Quel est le lien entre les garçons bouchers de la Villette et l'affaire Dreyfus ? Comment la "droite révolutionnaire" a t-elle instrumentalisé les membres de la "Cité du sang" au profit de l'antisémitisme ? Pourquoi cet engouement pour les tueurs des échaudoirs ? Quel fût leur rôle dans cette crise politique qui frappe alors la France ? Quel dénouement pour cette crise qui prend des allures de farce ? Qu'en est-il des anarchistes de Sébastien Faure et autres antidreyfusards ? Et la police du préfet Lépine ? Et les journaux ? Alors que Paris traverse une période particulièrement troublée de son histoire, les tensions politiques qui couvent depuis la fin de la Commune et la restauration de la 3e République, trouvent dans ces années 1890 une occasion rêvée de s'exprimer. Comme toujours, il y a les instigateurs, les opportunistes et les suiveurs... Parmi les grandes figures du mouvement antisémite, se distingue le Marquis de Morès. Dans son sillage, s'illustre avec zèle Jules Guérin. Durant cette folle période de surenchère à la haine, les bouchers de la Villette, fort de leur virilité, de leur pouvoir et de leur grande gueule, investissent le pavé en scandant "mort aux juifs". La fascination qu'ils inspirent aux nationalistes et autres curieux les propulsent sur le devant de la scène mais l'histoire montre que leur arrogance n'est qu'une coquille vide. Grâce à cette passionnante étude d'Éric Fournier, c'est un épisode assez mal connu de l'histoire de Paris que l'on découvre.

Comment les bouchers de la Villette entrent dans l'arène politique française dans les années 1890 ?
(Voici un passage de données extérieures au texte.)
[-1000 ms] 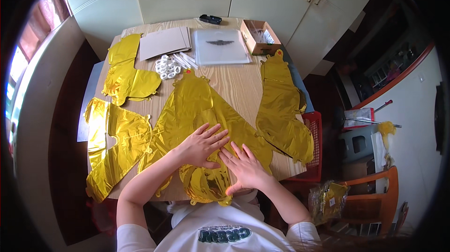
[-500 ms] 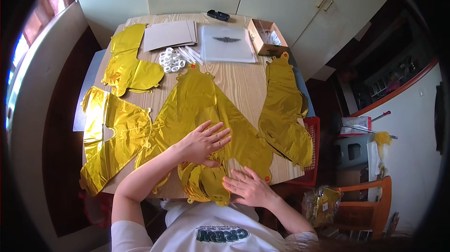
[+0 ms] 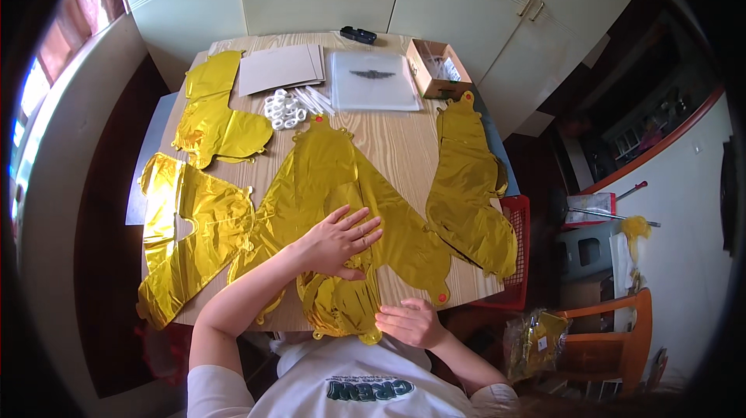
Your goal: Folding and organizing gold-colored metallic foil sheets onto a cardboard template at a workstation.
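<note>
A large gold foil balloon (image 3: pixel 326 161), uninflated, lies spread at the middle of the table, with a red dot at its top and another on its lower right lobe. My left hand (image 3: pixel 342 241) rests flat on it, fingers stretched out. At the near edge, a crumpled, folded part of the foil (image 3: pixel 342 301) bulges toward me. Beside this part is my right hand (image 3: pixel 413 325), its fingers loosely bent and fingertips at the foil's right edge; I see no grip on it. More flat gold foil balloons lie left (image 3: pixel 198 224), far left (image 3: pixel 217 107) and right (image 3: pixel 470 185).
Beyond the foil are white rings (image 3: pixel 285 109), white sticks (image 3: pixel 315 99), grey card sheets (image 3: pixel 281 70), clear plastic sleeves (image 3: pixel 377 80), a cardboard box (image 3: pixel 439 68) and a black object (image 3: pixel 358 35). Right of the table stand a red basket (image 3: pixel 517 247) and a wooden chair (image 3: pixel 633 332) by a bagged foil pack (image 3: pixel 536 344).
My right hand has drawn its spread fingers closer together and shifted slightly right and toward me. My left hand stays on the foil. The whole view has tilted a little.
</note>
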A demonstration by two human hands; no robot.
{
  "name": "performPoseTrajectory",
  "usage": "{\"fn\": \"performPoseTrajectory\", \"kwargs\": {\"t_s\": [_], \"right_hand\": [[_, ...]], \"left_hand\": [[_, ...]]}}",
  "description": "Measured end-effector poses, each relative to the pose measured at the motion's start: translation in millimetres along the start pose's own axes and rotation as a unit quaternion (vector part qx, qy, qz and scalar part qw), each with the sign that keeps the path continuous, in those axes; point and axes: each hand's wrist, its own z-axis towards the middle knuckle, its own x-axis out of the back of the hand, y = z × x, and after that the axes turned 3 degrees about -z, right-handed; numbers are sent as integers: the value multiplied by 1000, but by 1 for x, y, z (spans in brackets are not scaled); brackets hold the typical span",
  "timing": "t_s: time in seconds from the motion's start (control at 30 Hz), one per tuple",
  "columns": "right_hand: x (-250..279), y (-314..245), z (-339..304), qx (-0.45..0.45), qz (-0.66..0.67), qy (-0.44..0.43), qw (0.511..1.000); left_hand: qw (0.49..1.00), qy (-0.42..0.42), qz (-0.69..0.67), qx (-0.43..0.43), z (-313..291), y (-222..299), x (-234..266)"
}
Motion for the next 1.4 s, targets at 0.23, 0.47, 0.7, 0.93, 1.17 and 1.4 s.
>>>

Dans les années 1890, les nouveaux abattoirs de la Villette ont relégué depuis peu les bouchers à l'orée de la ville. Ces derniers sont confinés dans des espaces clos (échaudoirs) et contrôlés par les autorités administratives. Alors que les tensions sociales et politiques alimentées par l'esprit revenchard de certains ex-communards et la frustration des nationalistes et autres libertaires se multiplient, le Marquis de Morès, piètre politique mais bon connaisseur du métier de boucher, profite du chaos régnant pour rallier la corporation à sa cause : fiers de leur métier qu'ils considèrent à la fois symbole de mort et de vie, les garçons bouchers manipulés par le marquis, veulent reconquérir leur influence d'antan. L'année 1892, marquée par "l'affaire des viandes à soldats", précipite les événements et donne à Morès un excellent prétexte pour mobiliser les travailleurs des abattoirs : la peur, le respect et la fascination qu'ils inspirent sont de parfaits arguments pour en faire ses sbires. Au sein même de la Cité du sang, l'abattage rituel du bétail pratiqué par les bouchers israélites participe encore de la montée de la haine. Morès organise ses premières conférences. Avec l'affaire Dreyfus qui éclate en 1894, le bouc émissaire est tout trouvé. En 1896, Jules Guérin prend le relais du marquis et crée dans la foulée la Ligue antisémite de France (LAF) pour mener ses actions et diffuser sa propagande antidreyfusarde. En 1897, les bouchers sont de nouveaux sollicités pour jouer les gros bras mais face aux anarchistes, aux allemanistes et aux forces de police, ils se révèlent n'être que des pantins à la solde de Guérin. Les groupuscules politiques qui jusqu'alors se tenaient en retrait, entrent dans la danse lorsque la condamnation du Capitaine Dreyfus est révisée par la cour de justice. Le siège du "Fort Chabrol" qui dure quelques semaines, se conclue par la capitulation du leader antisémite et le retour des bouchers à leur échaudoirs...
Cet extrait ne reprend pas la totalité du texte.